Collected data
:::::

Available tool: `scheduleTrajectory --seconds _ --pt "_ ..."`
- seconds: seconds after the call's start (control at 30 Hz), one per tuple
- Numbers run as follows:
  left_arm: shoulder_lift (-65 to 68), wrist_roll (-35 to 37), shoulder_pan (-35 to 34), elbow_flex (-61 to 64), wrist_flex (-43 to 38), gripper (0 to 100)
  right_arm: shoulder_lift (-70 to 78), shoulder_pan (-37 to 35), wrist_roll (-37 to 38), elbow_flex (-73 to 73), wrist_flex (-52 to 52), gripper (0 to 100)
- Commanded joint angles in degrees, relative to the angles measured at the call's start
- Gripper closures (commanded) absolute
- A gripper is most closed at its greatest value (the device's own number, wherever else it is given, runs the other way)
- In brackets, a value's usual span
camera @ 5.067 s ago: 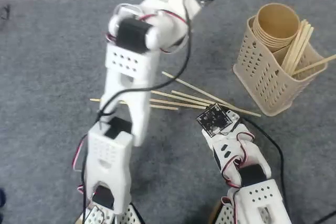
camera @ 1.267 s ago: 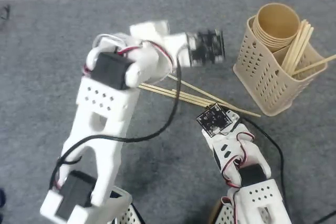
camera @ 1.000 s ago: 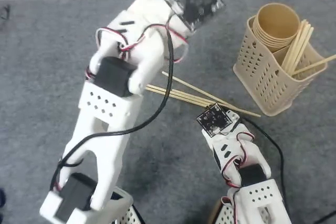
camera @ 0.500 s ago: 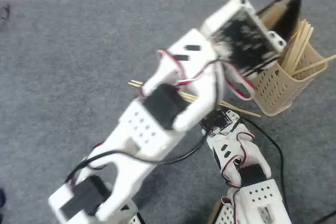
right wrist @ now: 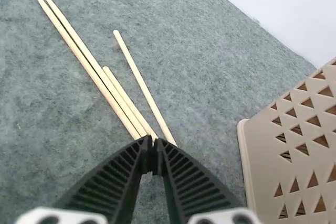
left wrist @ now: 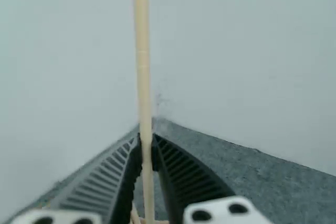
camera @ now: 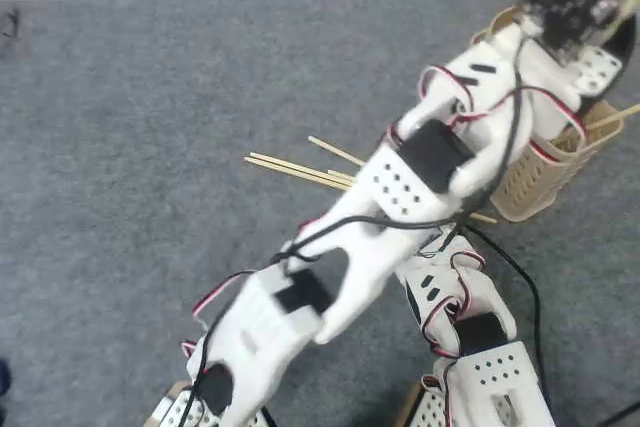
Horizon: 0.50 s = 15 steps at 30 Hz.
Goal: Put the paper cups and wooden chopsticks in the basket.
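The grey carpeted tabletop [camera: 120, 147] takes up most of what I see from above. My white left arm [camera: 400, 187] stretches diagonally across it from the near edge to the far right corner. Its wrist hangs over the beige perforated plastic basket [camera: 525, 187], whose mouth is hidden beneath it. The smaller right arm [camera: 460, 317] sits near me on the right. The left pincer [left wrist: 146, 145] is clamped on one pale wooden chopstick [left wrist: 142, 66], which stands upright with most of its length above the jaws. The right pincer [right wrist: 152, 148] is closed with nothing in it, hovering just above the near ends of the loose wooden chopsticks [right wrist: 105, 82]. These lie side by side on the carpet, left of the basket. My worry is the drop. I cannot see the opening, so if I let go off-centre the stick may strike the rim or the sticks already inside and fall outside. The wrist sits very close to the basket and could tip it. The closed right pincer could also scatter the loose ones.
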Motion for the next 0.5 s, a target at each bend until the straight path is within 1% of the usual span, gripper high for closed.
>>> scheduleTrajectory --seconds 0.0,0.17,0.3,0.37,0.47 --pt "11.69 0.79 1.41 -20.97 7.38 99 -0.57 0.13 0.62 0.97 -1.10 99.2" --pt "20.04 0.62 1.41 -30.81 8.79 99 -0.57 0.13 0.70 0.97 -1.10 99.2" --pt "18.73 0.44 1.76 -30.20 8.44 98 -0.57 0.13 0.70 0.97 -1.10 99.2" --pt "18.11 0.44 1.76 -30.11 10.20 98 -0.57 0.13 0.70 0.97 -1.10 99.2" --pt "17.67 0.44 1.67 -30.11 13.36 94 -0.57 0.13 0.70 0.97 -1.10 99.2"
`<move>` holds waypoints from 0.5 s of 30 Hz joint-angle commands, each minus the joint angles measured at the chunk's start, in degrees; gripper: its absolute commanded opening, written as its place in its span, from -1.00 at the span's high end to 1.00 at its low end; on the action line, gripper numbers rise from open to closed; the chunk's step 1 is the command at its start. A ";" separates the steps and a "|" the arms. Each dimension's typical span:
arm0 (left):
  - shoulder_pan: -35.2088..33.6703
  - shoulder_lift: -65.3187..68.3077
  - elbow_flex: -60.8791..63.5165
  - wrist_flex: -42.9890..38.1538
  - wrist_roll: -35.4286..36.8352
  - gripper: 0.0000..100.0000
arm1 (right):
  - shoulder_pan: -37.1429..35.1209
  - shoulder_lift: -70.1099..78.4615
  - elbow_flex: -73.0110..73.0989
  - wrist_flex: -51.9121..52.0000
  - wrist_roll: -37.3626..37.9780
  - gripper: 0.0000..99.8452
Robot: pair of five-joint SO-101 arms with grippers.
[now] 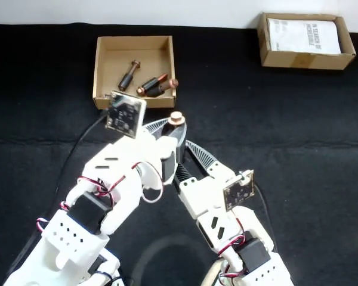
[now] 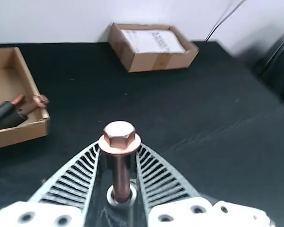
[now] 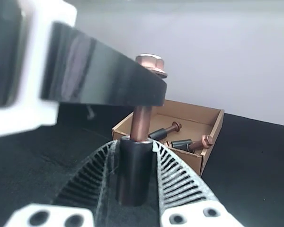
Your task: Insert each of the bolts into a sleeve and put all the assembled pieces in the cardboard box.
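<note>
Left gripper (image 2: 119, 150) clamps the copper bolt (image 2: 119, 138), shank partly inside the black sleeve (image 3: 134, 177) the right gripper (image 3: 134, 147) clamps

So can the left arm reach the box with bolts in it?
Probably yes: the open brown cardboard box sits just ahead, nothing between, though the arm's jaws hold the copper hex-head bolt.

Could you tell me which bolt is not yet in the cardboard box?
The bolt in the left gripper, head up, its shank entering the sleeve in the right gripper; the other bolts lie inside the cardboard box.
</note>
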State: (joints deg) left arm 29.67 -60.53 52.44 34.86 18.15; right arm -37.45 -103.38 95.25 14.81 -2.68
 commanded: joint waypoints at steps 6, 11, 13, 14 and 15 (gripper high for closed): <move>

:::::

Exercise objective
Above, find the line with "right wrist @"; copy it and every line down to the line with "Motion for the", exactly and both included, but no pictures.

The completed task
right wrist @ now: 
left wrist @ now: 
camera @ now: 
Horizon: 0.50 s = 15 steps at 30 Hz.
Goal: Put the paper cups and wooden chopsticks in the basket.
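The grey carpeted tabletop [camera: 120, 147] takes up most of what I see from above. My white left arm [camera: 400, 187] stretches diagonally across it from the near edge to the far right corner. Its wrist hangs over the beige perforated plastic basket [camera: 525, 187], whose mouth is hidden beneath it. The smaller right arm [camera: 460, 317] sits near me on the right. The left pincer [left wrist: 146, 145] is clamped on one pale wooden chopstick [left wrist: 142, 66], which stands upright with most of its length above the jaws. The right pincer [right wrist: 152, 148] is closed with nothing in it, hovering just above the near ends of the loose wooden chopsticks [right wrist: 105, 82]. These lie side by side on the carpet, left of the basket. My worry is the drop. I cannot see the opening, so if I let go off-centre the stick may strike the rim or the sticks already inside and fall outside. The wrist sits very close to the basket and could tip it. The closed right pincer could also scatter the loose ones.
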Motion for the next 0.5 s, a target at each bend until the straight path is within 1% of the usual span, gripper high for closed.

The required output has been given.